This exercise calls for the data below to be retyped exactly, minus any images.

START Given material

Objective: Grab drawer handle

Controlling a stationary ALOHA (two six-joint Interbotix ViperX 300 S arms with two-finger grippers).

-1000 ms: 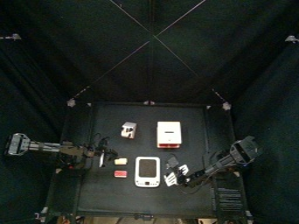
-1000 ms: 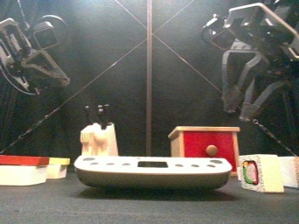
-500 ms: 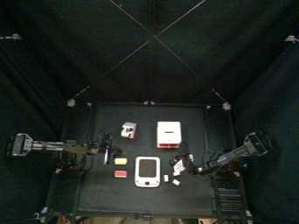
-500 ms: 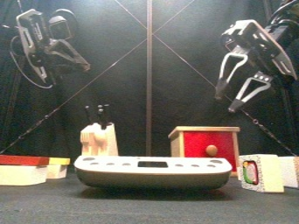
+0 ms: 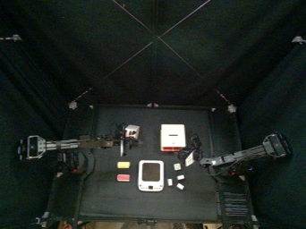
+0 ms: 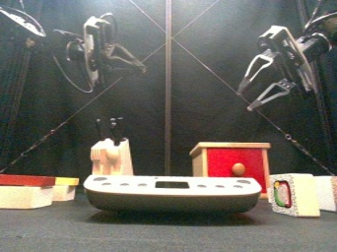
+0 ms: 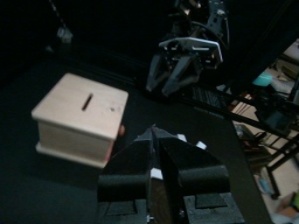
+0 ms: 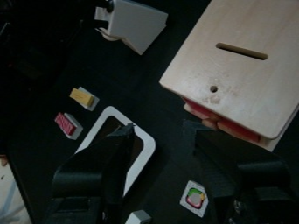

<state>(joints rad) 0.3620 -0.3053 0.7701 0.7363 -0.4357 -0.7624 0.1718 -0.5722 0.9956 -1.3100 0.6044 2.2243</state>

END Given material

| Answer space |
Objective: Grab drawer handle

Controlling a stationary ALOHA (two six-joint Interbotix ViperX 300 S arms with two-finger grippers).

-1000 ms: 
-1000 ms: 
-500 ms: 
-500 ms: 
+0 ms: 
+0 ms: 
+0 ms: 
+0 ms: 

<state>(joints rad) 0.3620 -0.3053 0.7701 0.7363 -0.4357 -0.7624 0.1718 -0.5722 0.9956 -1.3100 0.6044 2.2243</state>

The exercise has now been completed.